Elle n’oblige pas seulement les jeunes à vivre dans des situations de mal-logement intolérables en elles-mêmes, mais elle nuit gravement à leur vie affective, professionnelle et sociale. Les difficultés que rencontrent les jeunes pour accéder à un logement constituent un frein radical à leur entrée dans la vie et bloquent la plupart de leurs projets : acquérir une solide formation, obtenir un emploi, envisager une progression de carrière, avoir une vie affective selon son choix, et éventuellement fonder une famille…

L’ensemble de ces actes nécessite d’avoir un lieu pour vivre, un « chez-soi », et que soit réuni un ensemble de conditions permettant de s’y investir. Or c’est précisément cela, ce premier pas dans la vie d’adulte, qui est interdit à la grande majorité des jeunes aujourd’hui. Ils l’expriment avec beaucoup de lucidité parfois, mais aussi beaucoup de souffrance.

Quelle vie est proposée aux jeunes ? C’est déjà l’interrogation de l’abbé Pierre au début de cet ouvrage. La question mérite d’être posée au regard des difficultés qu’ils rencontrent pour accéder à un logement d’abord, puis pour vivre dans des conditions qui ne sont évidemment pas celles qui avaient été rêvées, mais qui ne sont même pas des conditions propices pour mener une vie quotidienne ordinaire.

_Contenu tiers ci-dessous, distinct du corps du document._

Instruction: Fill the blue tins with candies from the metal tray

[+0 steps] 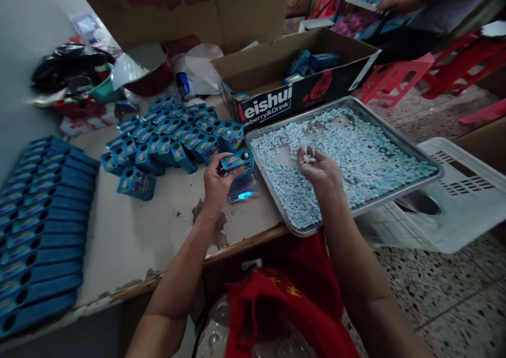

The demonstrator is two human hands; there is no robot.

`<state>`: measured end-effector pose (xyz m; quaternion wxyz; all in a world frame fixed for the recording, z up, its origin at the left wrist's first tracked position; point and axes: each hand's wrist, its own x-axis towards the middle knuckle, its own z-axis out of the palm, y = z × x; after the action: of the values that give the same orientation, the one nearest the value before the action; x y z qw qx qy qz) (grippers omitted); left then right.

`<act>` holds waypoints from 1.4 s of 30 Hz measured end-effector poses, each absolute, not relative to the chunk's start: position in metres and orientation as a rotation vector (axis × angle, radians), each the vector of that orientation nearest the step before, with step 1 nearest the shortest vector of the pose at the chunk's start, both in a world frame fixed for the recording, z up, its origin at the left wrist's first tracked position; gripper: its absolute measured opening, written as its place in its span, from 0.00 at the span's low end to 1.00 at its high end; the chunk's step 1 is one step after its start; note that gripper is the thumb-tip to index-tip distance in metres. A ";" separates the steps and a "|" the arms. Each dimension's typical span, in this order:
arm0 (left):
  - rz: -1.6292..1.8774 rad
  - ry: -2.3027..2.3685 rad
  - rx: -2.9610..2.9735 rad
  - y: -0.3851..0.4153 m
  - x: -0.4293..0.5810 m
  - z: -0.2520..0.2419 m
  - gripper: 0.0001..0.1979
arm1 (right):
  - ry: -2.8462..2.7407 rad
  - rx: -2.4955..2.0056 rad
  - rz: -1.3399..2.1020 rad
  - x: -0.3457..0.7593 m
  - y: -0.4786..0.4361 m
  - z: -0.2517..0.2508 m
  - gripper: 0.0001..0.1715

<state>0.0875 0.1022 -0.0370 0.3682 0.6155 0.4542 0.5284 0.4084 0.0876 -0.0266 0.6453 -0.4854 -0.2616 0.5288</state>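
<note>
In hand: small blue rectangular box (237, 161), pale-blue pellets (308, 159)
The left hand (216, 181) grips the box just left of the shallow metal tray (300, 116); the right hand (318, 169), above the tray, pinches the pellets. Advised: keep box level.

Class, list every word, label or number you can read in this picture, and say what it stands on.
"eishui": white letters on the black side of the open brown cardboard box.
"ueberry&Drink": smaller white print below it.
Labels on the small blue tins, one in the left hand: too small to read.
</note>
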 end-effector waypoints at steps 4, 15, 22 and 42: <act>1.358 1.168 1.485 0.095 0.073 -0.053 0.24 | 0.063 -0.881 1.350 0.399 0.085 -0.016 0.17; 1.338 1.094 1.453 0.105 0.041 -0.065 0.35 | 0.233 -0.913 1.381 0.387 0.082 -0.020 0.18; 1.637 1.201 1.321 0.113 0.034 -0.073 0.34 | -0.106 -0.978 1.435 0.400 0.088 -0.037 0.16; 1.495 1.077 1.662 0.109 0.047 -0.073 0.37 | -0.510 -1.261 1.436 0.362 0.081 -0.035 0.09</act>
<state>0.0473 0.1091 -0.0731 0.3242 0.6336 0.4107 0.5699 0.3620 0.0808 -0.0349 0.5495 -0.5327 -0.2153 0.6066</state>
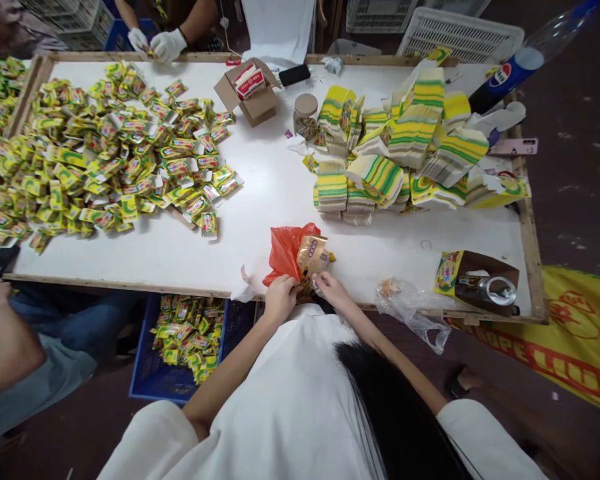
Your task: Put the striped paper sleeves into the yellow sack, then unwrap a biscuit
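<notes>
At the front edge of the table, a gold packet (312, 252) with dark lettering leans against a crumpled red plastic bag (284, 250). My left hand (281, 298) is closed at the lower end of the packet, its fingertips beside the bag. Close by on the right, my right hand (331, 291) pinches at the packet's lower right side. Something small and whitish shows at those fingertips, too small to name. What lies below the packet between my hands is partly hidden.
Many small yellow-green packets (105, 160) cover the table's left. Stacked yellow-green cartons (415, 127) stand at the right, near a jar (306, 117), an open cardboard box (257, 107) and a cola bottle (505, 79). A clear bag (414, 301) hangs over the front edge. Across, a person's gloved hands (167, 46) work.
</notes>
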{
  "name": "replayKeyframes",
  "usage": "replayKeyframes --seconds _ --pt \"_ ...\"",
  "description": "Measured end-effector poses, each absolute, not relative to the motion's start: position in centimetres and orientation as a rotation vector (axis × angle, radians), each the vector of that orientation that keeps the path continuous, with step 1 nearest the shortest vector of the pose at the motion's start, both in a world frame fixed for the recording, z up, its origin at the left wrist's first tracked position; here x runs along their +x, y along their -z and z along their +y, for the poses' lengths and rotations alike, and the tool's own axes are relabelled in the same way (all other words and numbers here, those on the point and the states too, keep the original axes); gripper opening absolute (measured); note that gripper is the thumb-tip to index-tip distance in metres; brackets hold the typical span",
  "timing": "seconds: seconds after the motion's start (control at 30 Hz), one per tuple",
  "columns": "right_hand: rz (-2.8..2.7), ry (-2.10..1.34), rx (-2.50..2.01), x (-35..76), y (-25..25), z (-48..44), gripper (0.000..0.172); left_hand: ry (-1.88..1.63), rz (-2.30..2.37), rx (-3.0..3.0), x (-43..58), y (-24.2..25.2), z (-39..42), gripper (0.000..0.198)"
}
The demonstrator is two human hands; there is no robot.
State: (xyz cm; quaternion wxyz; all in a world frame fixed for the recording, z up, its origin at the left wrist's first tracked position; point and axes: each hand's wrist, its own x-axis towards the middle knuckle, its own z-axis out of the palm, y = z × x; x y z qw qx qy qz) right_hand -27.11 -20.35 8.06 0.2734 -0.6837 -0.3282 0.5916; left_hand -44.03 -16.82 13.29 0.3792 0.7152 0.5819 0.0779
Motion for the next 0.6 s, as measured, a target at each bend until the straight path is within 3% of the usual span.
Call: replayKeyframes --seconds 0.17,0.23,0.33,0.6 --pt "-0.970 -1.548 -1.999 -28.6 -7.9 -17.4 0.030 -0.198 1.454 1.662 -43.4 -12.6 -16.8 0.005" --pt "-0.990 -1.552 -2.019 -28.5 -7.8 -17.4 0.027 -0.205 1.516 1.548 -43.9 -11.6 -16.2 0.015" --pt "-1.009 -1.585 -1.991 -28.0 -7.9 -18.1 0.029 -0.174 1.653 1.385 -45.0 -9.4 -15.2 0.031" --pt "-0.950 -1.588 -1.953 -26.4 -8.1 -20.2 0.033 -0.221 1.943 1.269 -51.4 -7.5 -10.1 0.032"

Ainsi cette jeune assistante sociale déjà citée qui demeure depuis plusieurs années dans un petit studio à Grenoble et n’arrive pas à trouver de solution plus satisfaisante. Fatiguée d’une solution qui dure, elle a l’impression d’être revenue à la case départ, quand elle était étudiante.

« Mon studio actuel est plus petit que mon premier studio, en 1996, et plus cher bien sûr. Je n’ai pas de machine à laver, donc je vais au lavomatic et pour faire à manger, les plaques électriques, ce n’est pas évident ! »

Elle pense parfois à s’installer ailleurs.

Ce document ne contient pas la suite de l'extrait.